AWS Database Blog

Scale your relational database for SaaS, Part 2: Sharding and routing

This post is a continuation of our series on scaling your relational database for software as a service (SaaS). SaaS providers commonly use relational databases, such as Amazon Relational Database Service (Amazon RDS) and Amazon Aurora, in their solutions. In Part 1, we looked at some common ways to scale or optimize your relational database architecture. Those methods focused on scaling a set of physical resources with a finite limit, such as vertical scaling or horizontal scaling with read replicas. As a SaaS provider, you may need to grow beyond these limits, which is where database sharding can be a viable scaling mechanism.

Database sharding adds complexity and is often a one-way door once implemented. This is because sharding is incorporated explicitly into the data model, and the application has to be modified to account for this. Therefore, you should understand the implications of sharding your database before making a decision that can affect your SaaS operations. Additionally, as your database architecture increases in complexity, you may face the challenge of how to route tenant requests to the correct database.

In this post, we look at database sharding and how to handle the challenge of your application routing tenant requests to the correct database.

Scaling further

Vertical scaling improves read and write performance, but there is an upper limit to how large you can grow or optimize your database instance. Likewise, horizontal scaling with read replicas lets you scale out for read workloads, but there is a limit on the number of read replicas supported by your database solution. How will you continue to grow your application as you near or reach these limits?

In the pool and bridge models, one option is to migrate tenants to silo storage, particularly when you have a few tenants consuming more resources than the others. The tenants chosen are usually those with the highest performance requirements. You then need to introduce a mechanism to migrate existing tenants to the new environment. Tools such as AWS Database Migration Service (AWS DMS) can help automate this migration. You also need to map tenants to their storage, introducing additional complexity to your solution and operations.

Another option is to use database sharding. This will let you keep your partitioning model and scale your dataset as your customer base grows.

Database sharding in SaaS solutions

Database sharding is covered in-depth in What Is Database Sharding? and Sharding with Amazon Relational Database Service. We recommend exploring these references if you’re not familiar with the concept, because we focus just on SaaS-specific aspects in this post.

Your choice of shard key is important when designing your database sharding architecture. SaaS providers often use tenant_id as the shard key because it allows them to localize a tenant’s data on a single data shard. The following figure is an example of sharding the Order table in a relational database using tenant_id as the shard key.

Tenant Sharding Diagram

You can improve per-tenant performance when you localize all transactions for a tenant on a single data shard. For example, a database query for a tenant must search all rows of all databases. By confining the tenant to a single database, you reduce the number of rows searched, improving performance. It also provides the ability to use foreign keys and JOINs for a tenant. The following diagram shows sharding across multiple database tables, using tenant_id as the shard key.
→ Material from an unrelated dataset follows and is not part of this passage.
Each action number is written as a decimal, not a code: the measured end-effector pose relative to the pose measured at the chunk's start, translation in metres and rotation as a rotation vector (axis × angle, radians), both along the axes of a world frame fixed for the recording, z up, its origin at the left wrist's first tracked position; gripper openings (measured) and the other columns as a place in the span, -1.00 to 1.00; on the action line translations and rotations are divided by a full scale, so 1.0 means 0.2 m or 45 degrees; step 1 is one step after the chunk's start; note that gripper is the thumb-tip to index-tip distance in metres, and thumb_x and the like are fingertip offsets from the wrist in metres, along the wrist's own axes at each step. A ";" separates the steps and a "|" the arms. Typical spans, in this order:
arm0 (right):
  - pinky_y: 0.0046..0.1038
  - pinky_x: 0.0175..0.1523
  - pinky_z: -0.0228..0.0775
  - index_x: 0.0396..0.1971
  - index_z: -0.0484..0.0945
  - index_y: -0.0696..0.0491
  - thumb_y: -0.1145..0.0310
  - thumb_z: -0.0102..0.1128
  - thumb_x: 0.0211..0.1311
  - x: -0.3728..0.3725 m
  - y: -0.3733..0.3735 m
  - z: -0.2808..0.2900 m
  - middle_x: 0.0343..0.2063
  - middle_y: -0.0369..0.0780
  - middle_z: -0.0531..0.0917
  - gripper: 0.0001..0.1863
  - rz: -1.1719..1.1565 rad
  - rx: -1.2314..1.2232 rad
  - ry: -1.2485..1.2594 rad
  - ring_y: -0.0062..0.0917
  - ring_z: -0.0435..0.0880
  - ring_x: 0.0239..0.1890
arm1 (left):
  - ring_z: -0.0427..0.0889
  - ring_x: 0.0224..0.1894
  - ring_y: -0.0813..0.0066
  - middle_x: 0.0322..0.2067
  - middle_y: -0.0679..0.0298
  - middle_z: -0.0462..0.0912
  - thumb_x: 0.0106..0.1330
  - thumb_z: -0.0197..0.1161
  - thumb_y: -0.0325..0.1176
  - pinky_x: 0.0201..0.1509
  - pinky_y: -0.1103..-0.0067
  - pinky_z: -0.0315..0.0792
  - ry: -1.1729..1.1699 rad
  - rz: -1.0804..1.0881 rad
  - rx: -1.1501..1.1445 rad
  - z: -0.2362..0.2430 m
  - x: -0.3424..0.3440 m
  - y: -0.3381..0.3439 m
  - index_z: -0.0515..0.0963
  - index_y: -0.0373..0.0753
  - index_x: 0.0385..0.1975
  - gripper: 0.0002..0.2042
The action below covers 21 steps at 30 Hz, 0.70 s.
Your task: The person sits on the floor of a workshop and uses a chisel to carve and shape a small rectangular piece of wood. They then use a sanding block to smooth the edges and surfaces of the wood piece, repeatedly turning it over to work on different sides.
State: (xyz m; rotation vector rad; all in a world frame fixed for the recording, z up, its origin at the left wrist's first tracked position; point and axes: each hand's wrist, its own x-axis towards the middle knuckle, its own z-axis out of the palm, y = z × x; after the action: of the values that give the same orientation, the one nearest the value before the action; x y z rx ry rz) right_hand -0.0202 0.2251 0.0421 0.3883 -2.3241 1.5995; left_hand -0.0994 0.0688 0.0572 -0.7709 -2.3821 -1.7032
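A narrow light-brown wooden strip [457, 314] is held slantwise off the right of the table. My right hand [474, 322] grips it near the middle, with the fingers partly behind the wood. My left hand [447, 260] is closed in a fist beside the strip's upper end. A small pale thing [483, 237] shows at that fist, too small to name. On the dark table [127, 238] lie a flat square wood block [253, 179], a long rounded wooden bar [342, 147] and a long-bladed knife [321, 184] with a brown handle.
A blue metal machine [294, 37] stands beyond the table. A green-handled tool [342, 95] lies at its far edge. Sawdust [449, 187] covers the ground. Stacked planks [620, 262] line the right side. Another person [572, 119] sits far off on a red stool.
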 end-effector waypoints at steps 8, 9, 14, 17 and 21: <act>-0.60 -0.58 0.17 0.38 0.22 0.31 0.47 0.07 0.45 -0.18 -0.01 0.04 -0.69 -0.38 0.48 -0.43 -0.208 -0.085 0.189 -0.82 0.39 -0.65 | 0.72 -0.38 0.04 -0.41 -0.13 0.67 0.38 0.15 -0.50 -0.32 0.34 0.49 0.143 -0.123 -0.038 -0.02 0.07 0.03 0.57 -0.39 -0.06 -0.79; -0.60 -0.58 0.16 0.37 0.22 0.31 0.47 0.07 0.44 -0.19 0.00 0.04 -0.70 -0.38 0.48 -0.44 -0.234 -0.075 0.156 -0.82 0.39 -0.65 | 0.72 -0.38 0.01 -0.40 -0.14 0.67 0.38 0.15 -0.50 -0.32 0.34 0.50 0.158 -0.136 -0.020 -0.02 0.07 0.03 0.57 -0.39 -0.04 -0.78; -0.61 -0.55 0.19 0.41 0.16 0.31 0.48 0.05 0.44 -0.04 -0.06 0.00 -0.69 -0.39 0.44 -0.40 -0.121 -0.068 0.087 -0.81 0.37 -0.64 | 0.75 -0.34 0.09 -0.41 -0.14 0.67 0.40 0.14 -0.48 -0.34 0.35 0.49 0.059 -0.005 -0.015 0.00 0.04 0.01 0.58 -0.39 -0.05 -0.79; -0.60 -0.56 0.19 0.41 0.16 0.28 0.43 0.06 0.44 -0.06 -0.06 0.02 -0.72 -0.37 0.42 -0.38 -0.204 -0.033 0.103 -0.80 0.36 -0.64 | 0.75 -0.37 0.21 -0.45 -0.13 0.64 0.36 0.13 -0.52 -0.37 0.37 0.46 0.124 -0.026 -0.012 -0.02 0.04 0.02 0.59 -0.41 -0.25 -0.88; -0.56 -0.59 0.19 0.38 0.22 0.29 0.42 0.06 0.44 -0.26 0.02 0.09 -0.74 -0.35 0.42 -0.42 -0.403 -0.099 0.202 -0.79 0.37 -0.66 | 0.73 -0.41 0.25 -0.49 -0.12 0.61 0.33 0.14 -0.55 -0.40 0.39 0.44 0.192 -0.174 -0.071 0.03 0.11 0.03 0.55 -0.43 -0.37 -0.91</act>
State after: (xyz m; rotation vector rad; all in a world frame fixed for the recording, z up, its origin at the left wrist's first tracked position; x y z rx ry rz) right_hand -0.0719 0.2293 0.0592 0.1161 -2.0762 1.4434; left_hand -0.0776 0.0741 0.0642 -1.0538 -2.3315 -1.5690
Multi Table Sharding Diagram

Because a data shard is a unique database, you can have multiple shards on a single database instance or cluster. Your shard size and number of shards per instance will depend on your use case. For example, you may opt for one large shard per instance to reduce the operational overhead of managing many shards. Alternatively, you may want multiple smaller shards per instance if you’re experiencing issues because of the size of your database, such as challenges with replication or backup lag, or performing database maintenance tasks, such as vacuuming.

Benefits of sharding

With sharding, you can scale your application beyond the performance of a single database. You can architect your SaaS application in a way that will allow resizing of existing shards or adding new shards in real time to address performance issues, or as a response to newly provisioned tenants. If a single tenant requires more performance than a single database can offer, then sharding is one potential solution.

Using the pool model with sharding can be more operationally efficient with a large number of tenants than the silo model. You manage fewer databases, and tenant onboarding is simplified because you don’t need to provision a new database for each new tenant.

Using tenant_id as the shard key brings other operational efficiencies. It aligns well with tenant isolation approaches and it’s straightforward to rebalance tenants over new nodes to address performance issues because you store all data on a single data shard. Similarly, per-tenant backup and restore doesn’t need to ensure consistency across multiple data shards.

Combining sharding with other database scaling approaches can further improve tenant performance when using tenant_id as the shard key, although this will increase complexity. For example, you can implement table partitioning based on tenant_id to target individual tenant performance, or introduce database caching to improve shard performance.

Sharding also provides a cellular architecture pattern. This limits blast radius from infrastructure failure and reduces the impact of a single tenant on the performance of others. The following diagram shows an architecture where each database instance contains three shards containing up to two tenants, where each shard is a unique database. The diagram doesn’t show high availability, which is implemented natively by Aurora or Amazon RDS. For more information about these options, refer to High availability and durability and Amazon RDS Multi-AZ.

Tenant Shuffle Sharding

You can improve this with shuffle sharding to further reduce the impact a single problematic tenant can have on others. However, this increases complexity because you need to introduce a solution to manage shard replication.

Challenges of sharding

Sharding introduces significant complexity into your SaaS application. The application must handle the mapping and routing of data across all shards. Introducing a helper service can help hide this complexity from developers. We discuss this concept later in the post.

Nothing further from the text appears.